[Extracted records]
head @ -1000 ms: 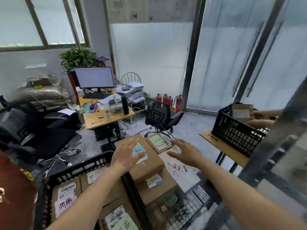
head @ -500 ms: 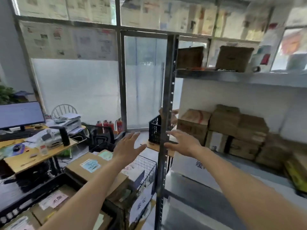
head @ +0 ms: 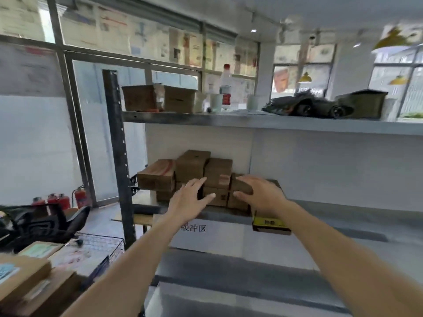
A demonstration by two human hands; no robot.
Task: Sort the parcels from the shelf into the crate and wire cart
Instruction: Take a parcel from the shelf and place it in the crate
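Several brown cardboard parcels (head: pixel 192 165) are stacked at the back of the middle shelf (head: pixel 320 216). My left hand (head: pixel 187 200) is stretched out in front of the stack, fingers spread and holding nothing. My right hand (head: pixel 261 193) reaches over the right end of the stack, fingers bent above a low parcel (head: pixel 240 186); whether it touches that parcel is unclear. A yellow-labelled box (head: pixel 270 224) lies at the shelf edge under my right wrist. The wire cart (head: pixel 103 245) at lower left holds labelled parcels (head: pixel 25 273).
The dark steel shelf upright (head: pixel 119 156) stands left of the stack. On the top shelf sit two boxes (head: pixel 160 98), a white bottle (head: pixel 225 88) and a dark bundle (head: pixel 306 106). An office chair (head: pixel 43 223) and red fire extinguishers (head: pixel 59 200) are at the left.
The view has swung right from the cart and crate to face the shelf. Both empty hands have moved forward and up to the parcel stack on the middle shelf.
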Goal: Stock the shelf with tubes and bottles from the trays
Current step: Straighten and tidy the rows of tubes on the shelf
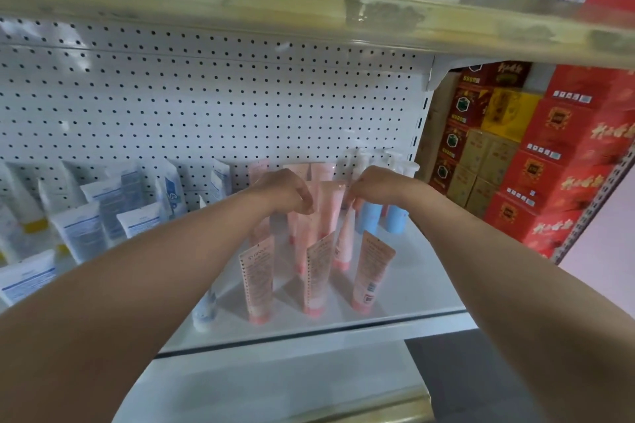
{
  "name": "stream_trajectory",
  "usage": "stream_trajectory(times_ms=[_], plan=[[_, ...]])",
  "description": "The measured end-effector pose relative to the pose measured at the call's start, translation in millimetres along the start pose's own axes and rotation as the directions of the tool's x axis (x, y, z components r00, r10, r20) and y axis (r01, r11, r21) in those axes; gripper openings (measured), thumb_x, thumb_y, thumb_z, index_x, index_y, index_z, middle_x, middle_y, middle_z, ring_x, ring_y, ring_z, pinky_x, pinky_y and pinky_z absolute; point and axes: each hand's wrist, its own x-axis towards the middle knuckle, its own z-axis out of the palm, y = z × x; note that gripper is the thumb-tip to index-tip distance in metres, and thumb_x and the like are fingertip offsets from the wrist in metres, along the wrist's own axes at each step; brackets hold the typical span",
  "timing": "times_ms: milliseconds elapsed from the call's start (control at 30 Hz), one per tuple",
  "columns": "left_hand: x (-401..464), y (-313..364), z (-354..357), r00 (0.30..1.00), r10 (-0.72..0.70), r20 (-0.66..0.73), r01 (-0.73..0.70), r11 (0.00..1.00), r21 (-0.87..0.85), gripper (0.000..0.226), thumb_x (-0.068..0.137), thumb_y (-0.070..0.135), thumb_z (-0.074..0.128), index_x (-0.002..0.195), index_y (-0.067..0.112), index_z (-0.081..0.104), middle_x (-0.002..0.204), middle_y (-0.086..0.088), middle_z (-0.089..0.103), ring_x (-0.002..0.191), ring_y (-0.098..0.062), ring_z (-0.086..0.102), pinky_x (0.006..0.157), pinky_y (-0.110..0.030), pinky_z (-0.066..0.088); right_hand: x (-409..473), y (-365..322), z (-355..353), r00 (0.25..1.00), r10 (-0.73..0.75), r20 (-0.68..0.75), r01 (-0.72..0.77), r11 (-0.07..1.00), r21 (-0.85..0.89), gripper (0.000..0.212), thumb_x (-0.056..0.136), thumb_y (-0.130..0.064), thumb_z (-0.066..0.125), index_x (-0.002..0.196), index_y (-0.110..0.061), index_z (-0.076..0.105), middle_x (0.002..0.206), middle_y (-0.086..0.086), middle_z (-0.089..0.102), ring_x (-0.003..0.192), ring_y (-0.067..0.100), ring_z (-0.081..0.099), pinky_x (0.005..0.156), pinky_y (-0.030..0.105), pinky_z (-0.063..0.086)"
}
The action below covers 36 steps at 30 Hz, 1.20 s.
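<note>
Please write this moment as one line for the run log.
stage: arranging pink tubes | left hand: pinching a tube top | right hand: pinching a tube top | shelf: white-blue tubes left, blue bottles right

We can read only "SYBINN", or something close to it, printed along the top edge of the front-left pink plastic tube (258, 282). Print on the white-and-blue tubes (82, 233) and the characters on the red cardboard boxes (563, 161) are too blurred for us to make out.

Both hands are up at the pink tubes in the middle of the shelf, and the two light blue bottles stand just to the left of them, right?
Not quite. The head view shows both the left hand and the right hand at the pink tubes in the middle of the shelf, but the two light blue bottles stand just to the right of them, not the left.
</note>
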Motion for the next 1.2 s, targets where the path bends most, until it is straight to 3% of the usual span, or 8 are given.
stream_trajectory(times_ms=[133, 233, 300, 400, 767, 867, 1033, 1200], plan=[[4.3, -0.1, 6.6, 0.994, -0.031, -0.102, 0.036, 0.998, 0.052, 0.012, 0.076, 0.037, 0.083, 0.07, 0.036, 0.072, 0.088, 0.014, 0.067, 0.107, -0.018, 0.06, 0.095, -0.036, 0.052, 4.5, 8.0, 7.1, 0.995, -0.079, -0.053, 0.074, 0.993, -0.091, 0.023, 0.085, -0.011, 0.062, 0.1, 0.003, 0.073, 0.1, 0.021, 0.071, 0.072, 0.018, 0.054, 0.058, 0.028, 0.044], [8.1, 2.3, 12.2, 0.988, -0.063, -0.144, 0.074, 0.995, 0.073, 0.015, 0.073, 0.042, 0.084, 0.067, 0.036, 0.071, 0.094, 0.015, 0.071, 0.103, -0.014, 0.062, 0.089, -0.036, 0.056, 4.0, 12.5, 12.7, 0.984, -0.139, -0.11, 0.132, 0.989, -0.067, 0.012, 0.087, -0.012, 0.071, 0.094, -0.016, 0.08, 0.096, -0.001, 0.075, 0.083, 0.01, 0.065, 0.067, 0.022, 0.053], [10.7, 3.7, 14.6, 0.985, -0.07, -0.159, 0.084, 0.993, 0.088, 0.017, 0.072, 0.042, 0.084, 0.066, 0.035, 0.071, 0.091, 0.015, 0.072, 0.102, -0.014, 0.063, 0.087, -0.036, 0.056, 6.4, 16.4, 16.7, 0.975, -0.162, -0.152, 0.159, 0.987, -0.03, 0.011, 0.084, -0.016, 0.078, 0.092, -0.024, 0.08, 0.093, -0.007, 0.075, 0.091, 0.01, 0.069, 0.084, 0.031, 0.057], [13.6, 4.8, 16.7, 0.983, -0.078, -0.165, 0.097, 0.989, 0.111, 0.018, 0.07, 0.044, 0.085, 0.068, 0.032, 0.072, 0.094, 0.01, 0.073, 0.105, -0.015, 0.062, 0.089, -0.039, 0.056, 10.2, 19.0, 20.5, 0.97, -0.161, -0.18, 0.16, 0.987, -0.019, 0.007, 0.082, -0.02, 0.08, 0.088, -0.025, 0.081, 0.09, -0.006, 0.076, 0.089, 0.011, 0.07, 0.089, 0.039, 0.057], [20.5, 4.6, 16.8, 0.973, -0.118, -0.2, 0.155, 0.971, 0.18, 0.028, 0.064, 0.044, 0.087, 0.076, 0.025, 0.07, 0.098, -0.001, 0.068, 0.1, -0.026, 0.062, 0.086, -0.046, 0.055, 14.6, 17.3, 17.7, 0.965, -0.194, -0.177, 0.195, 0.981, -0.016, 0.011, 0.081, -0.014, 0.081, 0.083, -0.025, 0.079, 0.084, -0.011, 0.072, 0.085, 0.013, 0.071, 0.08, 0.032, 0.059], [21.0, 3.4, 15.7, 0.975, -0.112, -0.193, 0.147, 0.973, 0.178, 0.027, 0.063, 0.044, 0.086, 0.074, 0.026, 0.07, 0.097, 0.0, 0.068, 0.097, -0.026, 0.064, 0.087, -0.045, 0.055, 13.3, 16.1, 16.1, 0.962, -0.213, -0.171, 0.207, 0.977, -0.052, 0.01, 0.083, -0.016, 0.08, 0.093, -0.02, 0.08, 0.09, -0.008, 0.071, 0.091, 0.012, 0.067, 0.07, 0.027, 0.055], [18.9, 2.2, 13.9, 0.976, -0.105, -0.189, 0.14, 0.974, 0.177, 0.025, 0.066, 0.04, 0.087, 0.077, 0.024, 0.071, 0.096, -0.004, 0.067, 0.097, -0.028, 0.063, 0.086, -0.044, 0.056, 15.5, 17.5, 14.0, 0.961, -0.227, -0.159, 0.219, 0.974, -0.066, 0.013, 0.084, -0.015, 0.079, 0.097, -0.016, 0.081, 0.093, -0.001, 0.075, 0.076, 0.006, 0.063, 0.041, 0.007, 0.038], [16.7, 0.5, 12.4, 0.976, -0.106, -0.19, 0.14, 0.975, 0.172, 0.026, 0.068, 0.039, 0.086, 0.077, 0.021, 0.07, 0.094, -0.006, 0.067, 0.1, -0.029, 0.061, 0.089, -0.044, 0.054, 14.7, 17.6, 12.9, 0.96, -0.236, -0.15, 0.231, 0.972, -0.049, 0.015, 0.085, -0.013, 0.078, 0.099, -0.014, 0.081, 0.092, -0.006, 0.07, 0.071, 0.001, 0.058, 0.04, 0.004, 0.036]])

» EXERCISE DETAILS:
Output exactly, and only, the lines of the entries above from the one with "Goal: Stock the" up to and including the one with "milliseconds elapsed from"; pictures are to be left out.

» OUTPUT FOR THIS TASK:
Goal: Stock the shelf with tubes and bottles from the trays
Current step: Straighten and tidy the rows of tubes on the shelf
{
  "name": "stream_trajectory",
  "usage": "stream_trajectory(times_ms=[_], plan=[[_, ...]])",
  "description": "The measured end-effector pose relative to the pose measured at the call's start, translation in millimetres along the start pose's own axes and rotation as the directions of the tool's x axis (x, y, z components r00, r10, r20) and y axis (r01, r11, r21) in those axes; gripper openings (measured), thumb_x, thumb_y, thumb_z, index_x, index_y, index_z, middle_x, middle_y, middle_z, ring_x, ring_y, ring_z, pinky_x, pinky_y and pinky_z absolute; point and axes: each hand's wrist, its own x-axis towards the middle knuckle, its own z-axis out of the palm, y = z × x; note that gripper is the thumb-tip to index-tip distance in metres, and thumb_x and the like are fingertip offsets from the wrist in metres, along the wrist's own axes at each step; brackets hold the typical span",
  "timing": "times_ms: milliseconds elapsed from the call's start (control at 30 Hz), one per tuple",

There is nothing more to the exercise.